EXERCISE REQUIREMENTS:
Output the full set of records exactly.

Collected data:
=== Begin Enclosure ===
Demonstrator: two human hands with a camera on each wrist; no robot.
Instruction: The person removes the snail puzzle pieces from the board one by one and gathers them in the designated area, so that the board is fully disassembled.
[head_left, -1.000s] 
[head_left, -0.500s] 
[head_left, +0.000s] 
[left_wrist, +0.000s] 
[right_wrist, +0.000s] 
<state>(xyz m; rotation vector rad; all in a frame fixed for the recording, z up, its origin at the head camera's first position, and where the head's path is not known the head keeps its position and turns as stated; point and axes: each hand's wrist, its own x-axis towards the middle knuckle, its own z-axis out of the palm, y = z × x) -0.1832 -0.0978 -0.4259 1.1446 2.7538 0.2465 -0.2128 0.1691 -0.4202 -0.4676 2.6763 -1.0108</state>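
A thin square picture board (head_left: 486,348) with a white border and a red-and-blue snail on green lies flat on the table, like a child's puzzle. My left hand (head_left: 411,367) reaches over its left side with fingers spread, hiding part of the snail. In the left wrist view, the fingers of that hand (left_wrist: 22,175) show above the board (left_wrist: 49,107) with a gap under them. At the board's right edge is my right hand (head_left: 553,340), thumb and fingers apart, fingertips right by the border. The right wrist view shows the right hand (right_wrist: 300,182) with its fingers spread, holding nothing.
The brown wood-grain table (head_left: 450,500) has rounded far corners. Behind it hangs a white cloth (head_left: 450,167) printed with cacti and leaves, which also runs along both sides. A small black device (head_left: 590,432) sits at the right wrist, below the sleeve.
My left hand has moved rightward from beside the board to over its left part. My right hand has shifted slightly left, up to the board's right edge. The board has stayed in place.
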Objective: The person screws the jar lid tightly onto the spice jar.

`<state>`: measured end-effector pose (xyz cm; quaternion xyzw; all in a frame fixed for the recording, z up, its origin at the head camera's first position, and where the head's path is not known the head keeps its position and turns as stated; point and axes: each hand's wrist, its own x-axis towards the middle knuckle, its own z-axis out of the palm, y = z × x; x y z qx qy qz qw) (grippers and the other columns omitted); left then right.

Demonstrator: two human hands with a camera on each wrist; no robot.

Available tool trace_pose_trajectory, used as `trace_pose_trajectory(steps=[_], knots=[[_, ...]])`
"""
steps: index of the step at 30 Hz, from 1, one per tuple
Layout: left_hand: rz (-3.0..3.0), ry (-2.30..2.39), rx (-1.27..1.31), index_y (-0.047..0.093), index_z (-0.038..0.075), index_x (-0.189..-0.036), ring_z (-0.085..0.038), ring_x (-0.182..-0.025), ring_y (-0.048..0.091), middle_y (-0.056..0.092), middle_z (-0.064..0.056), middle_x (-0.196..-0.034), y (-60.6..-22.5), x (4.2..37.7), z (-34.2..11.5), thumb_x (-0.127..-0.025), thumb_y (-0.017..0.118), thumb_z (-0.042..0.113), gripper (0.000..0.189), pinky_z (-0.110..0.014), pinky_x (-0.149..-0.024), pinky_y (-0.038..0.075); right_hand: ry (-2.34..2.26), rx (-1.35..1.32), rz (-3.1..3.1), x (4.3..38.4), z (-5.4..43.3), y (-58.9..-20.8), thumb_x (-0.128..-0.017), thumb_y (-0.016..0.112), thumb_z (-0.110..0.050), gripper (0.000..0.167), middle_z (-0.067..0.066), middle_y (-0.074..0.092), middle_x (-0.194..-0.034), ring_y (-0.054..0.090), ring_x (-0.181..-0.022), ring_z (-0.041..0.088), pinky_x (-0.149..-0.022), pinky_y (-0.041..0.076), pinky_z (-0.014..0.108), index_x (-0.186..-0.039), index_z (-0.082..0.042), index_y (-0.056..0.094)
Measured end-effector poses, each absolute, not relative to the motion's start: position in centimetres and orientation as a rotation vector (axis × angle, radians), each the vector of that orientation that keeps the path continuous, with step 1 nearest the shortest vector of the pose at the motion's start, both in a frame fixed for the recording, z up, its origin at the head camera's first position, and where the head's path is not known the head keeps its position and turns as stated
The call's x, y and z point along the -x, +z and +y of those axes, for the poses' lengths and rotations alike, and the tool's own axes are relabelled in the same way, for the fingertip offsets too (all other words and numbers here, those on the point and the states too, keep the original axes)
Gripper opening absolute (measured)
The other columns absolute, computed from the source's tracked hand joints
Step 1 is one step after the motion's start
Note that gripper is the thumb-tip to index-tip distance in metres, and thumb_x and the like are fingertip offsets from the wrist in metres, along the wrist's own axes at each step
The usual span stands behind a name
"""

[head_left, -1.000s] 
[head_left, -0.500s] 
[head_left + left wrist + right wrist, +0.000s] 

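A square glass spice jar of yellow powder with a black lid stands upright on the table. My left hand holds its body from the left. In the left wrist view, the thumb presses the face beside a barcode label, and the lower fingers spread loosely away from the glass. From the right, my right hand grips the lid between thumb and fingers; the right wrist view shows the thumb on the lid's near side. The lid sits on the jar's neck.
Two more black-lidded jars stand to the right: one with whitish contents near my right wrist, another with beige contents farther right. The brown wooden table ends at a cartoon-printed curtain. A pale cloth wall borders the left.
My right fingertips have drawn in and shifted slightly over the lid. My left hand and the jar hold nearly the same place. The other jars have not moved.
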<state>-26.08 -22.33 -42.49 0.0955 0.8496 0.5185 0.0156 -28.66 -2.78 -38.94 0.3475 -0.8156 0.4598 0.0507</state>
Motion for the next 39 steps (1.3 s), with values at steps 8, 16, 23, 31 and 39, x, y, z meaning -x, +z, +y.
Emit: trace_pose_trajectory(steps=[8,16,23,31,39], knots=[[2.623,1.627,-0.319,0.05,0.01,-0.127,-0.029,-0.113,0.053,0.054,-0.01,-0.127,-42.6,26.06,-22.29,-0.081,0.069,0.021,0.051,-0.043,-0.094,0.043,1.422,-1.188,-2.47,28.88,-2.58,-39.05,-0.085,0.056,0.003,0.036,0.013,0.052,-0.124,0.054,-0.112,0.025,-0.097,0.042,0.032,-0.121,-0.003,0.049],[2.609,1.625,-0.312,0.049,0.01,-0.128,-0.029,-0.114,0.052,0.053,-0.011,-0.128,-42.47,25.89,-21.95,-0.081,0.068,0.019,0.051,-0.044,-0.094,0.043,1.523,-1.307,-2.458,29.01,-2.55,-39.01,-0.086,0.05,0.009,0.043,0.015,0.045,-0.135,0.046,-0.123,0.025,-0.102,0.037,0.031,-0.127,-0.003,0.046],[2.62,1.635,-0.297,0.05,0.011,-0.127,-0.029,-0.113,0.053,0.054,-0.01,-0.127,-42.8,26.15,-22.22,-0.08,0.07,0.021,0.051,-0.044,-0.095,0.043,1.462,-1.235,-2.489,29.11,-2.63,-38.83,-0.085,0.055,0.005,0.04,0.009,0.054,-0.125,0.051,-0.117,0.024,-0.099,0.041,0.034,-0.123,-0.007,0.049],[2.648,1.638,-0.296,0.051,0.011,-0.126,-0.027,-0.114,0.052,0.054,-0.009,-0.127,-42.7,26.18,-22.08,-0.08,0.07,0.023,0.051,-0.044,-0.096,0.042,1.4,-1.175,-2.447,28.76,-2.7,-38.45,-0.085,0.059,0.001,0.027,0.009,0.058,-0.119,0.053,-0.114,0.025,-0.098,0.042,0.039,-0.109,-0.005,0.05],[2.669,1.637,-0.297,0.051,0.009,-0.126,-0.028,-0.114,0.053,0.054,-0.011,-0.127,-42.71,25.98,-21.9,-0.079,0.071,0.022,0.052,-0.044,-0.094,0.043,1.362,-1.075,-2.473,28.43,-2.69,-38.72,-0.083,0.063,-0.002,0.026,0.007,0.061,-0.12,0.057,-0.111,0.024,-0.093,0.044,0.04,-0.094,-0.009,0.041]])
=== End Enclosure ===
TASK SOLUTION:
Demonstrator: two human hands with a camera on each wrist; no robot.
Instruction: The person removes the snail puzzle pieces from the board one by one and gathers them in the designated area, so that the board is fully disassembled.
[head_left, -1.000s] 
[head_left, -0.500s] 
[head_left, +0.000s] 
[left_wrist, +0.000s] 
[right_wrist, +0.000s] 
<state>(xyz m; rotation vector rad; all in a frame fixed for the recording, z up, its origin at the head camera's first position, and where the head's path is not known the head keeps its position and turns as stated; point and axes: each hand's wrist, its own x-axis towards the middle knuckle, its own z-axis out of the palm, y = z × x) -0.1832 -0.0978 -0.4259 1.1446 2.7538 0.2465 -0.2128 0.1691 -0.4202 -0.4676 2.6763 -1.0108</state>
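A thin square picture board (head_left: 486,348) with a white border and a red-and-blue snail on green lies flat on the table, like a child's puzzle. My left hand (head_left: 411,367) reaches over its left side with fingers spread, hiding part of the snail. In the left wrist view, the fingers of that hand (left_wrist: 22,175) show above the board (left_wrist: 49,107) with a gap under them. At the board's right edge is my right hand (head_left: 553,340), thumb and fingers apart, fingertips right by the border. The right wrist view shows the right hand (right_wrist: 300,182) with its fingers spread, holding nothing.
The brown wood-grain table (head_left: 450,500) has rounded far corners. Behind it hangs a white cloth (head_left: 450,167) printed with cacti and leaves, which also runs along both sides. A small black device (head_left: 590,432) sits at the right wrist, below the sleeve.
My left hand has moved rightward from beside the board to over its left part. My right hand has shifted slightly left, up to the board's right edge. The board has stayed in place.
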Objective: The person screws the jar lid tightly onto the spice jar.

`<state>`: measured end-effector pose (xyz cm; quaternion xyzw; all in a frame fixed for the recording, z up, its origin at the head camera's first position, and where the head's path is not known the head keeps its position and turns as stated; point and axes: each hand's wrist, its own x-axis towards the middle knuckle, its own z-axis out of the palm, y = z × x; x y z qx qy qz qw) (grippers and the other columns omitted); left then right.

Demonstrator: two human hands with a camera on each wrist; no robot.

Available tool trace_pose_trajectory, used as `trace_pose_trajectory(steps=[_], knots=[[_, ...]])`
"""
steps: index of the step at 30 Hz, from 1, one per tuple
Layout: left_hand: rz (-3.0..3.0), ry (-2.30..2.39), rx (-1.27..1.31), index_y (-0.047..0.093), index_z (-0.038..0.075), index_x (-0.189..-0.036), ring_z (-0.085..0.038), ring_x (-0.182..-0.025), ring_y (-0.048..0.091), middle_y (-0.056..0.092), middle_z (-0.064..0.056), middle_x (-0.196..-0.034), y (-60.6..-22.5), x (4.2..37.7), z (-34.2..11.5), thumb_x (-0.127..-0.025), thumb_y (-0.017..0.118), thumb_z (-0.042..0.113), gripper (0.000..0.189), pinky_z (-0.110..0.014), pinky_x (-0.149..-0.024), pinky_y (-0.038..0.075); right_hand: ry (-2.34..2.26), rx (-1.35..1.32), rz (-3.1..3.1), x (4.3..38.4), z (-5.4..43.3), y (-58.9..-20.8), thumb_x (-0.128..-0.017), thumb_y (-0.016..0.112), thumb_z (-0.110..0.050), gripper (0.000..0.167), middle_z (-0.067..0.066), middle_y (-0.074..0.092), middle_x (-0.194..-0.034), ring_y (-0.054..0.090), ring_x (-0.181..-0.022), ring_z (-0.041..0.088), pinky_x (-0.149..-0.022), pinky_y (-0.041..0.076), pinky_z (-0.014..0.108), index_x (-0.186..-0.039), index_z (-0.082..0.042), index_y (-0.056..0.094)
Measured end-effector poses, each absolute, not relative to the motion's start: position in centimetres and orientation as a rotation vector (axis × angle, radians), each the vector of that orientation that keeps the path continuous, with step 1 nearest the shortest vector of the pose at the motion's start, both in a frame fixed for the recording, z up, its origin at the head camera's first position, and where the head's path is not known the head keeps its position and turns as stated
The call's x, y and z point along the -x, +z and +y of those axes, for the poses' lengths and rotations alike, and the tool's own axes are relabelled in the same way, for the fingertip offsets too (all other words and numbers here, those on the point and the states too, keep the original axes)
Gripper opening absolute (measured)
The other columns absolute, computed from the source's tracked hand joints
Step 1 is one step after the motion's start
Note that gripper is the thumb-tip to index-tip distance in metres, and thumb_x and the like are fingertip offsets from the wrist in metres, along the wrist's own axes at each step
The usual span stands behind a name
"""

[head_left, -1.000s] 
[head_left, -0.500s] 
[head_left + left wrist + right wrist, +0.000s] 

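A square glass spice jar of yellow powder with a black lid stands upright on the table. My left hand holds its body from the left. In the left wrist view, the thumb presses the face beside a barcode label, and the lower fingers spread loosely away from the glass. From the right, my right hand grips the lid between thumb and fingers; the right wrist view shows the thumb on the lid's near side. The lid sits on the jar's neck.
Two more black-lidded jars stand to the right: one with whitish contents near my right wrist, another with beige contents farther right. The brown wooden table ends at a cartoon-printed curtain. A pale cloth wall borders the left.
My right fingertips have drawn in and shifted slightly over the lid. My left hand and the jar hold nearly the same place. The other jars have not moved.
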<state>-26.08 -22.33 -42.49 0.0955 0.8496 0.5185 0.0156 -28.66 -2.78 -38.94 0.3475 -0.8156 0.4598 0.0507</state>
Motion for the next 39 steps (1.3 s), with values at steps 8, 16, 23, 31 and 39, x, y, z meaning -x, +z, +y.
Emit: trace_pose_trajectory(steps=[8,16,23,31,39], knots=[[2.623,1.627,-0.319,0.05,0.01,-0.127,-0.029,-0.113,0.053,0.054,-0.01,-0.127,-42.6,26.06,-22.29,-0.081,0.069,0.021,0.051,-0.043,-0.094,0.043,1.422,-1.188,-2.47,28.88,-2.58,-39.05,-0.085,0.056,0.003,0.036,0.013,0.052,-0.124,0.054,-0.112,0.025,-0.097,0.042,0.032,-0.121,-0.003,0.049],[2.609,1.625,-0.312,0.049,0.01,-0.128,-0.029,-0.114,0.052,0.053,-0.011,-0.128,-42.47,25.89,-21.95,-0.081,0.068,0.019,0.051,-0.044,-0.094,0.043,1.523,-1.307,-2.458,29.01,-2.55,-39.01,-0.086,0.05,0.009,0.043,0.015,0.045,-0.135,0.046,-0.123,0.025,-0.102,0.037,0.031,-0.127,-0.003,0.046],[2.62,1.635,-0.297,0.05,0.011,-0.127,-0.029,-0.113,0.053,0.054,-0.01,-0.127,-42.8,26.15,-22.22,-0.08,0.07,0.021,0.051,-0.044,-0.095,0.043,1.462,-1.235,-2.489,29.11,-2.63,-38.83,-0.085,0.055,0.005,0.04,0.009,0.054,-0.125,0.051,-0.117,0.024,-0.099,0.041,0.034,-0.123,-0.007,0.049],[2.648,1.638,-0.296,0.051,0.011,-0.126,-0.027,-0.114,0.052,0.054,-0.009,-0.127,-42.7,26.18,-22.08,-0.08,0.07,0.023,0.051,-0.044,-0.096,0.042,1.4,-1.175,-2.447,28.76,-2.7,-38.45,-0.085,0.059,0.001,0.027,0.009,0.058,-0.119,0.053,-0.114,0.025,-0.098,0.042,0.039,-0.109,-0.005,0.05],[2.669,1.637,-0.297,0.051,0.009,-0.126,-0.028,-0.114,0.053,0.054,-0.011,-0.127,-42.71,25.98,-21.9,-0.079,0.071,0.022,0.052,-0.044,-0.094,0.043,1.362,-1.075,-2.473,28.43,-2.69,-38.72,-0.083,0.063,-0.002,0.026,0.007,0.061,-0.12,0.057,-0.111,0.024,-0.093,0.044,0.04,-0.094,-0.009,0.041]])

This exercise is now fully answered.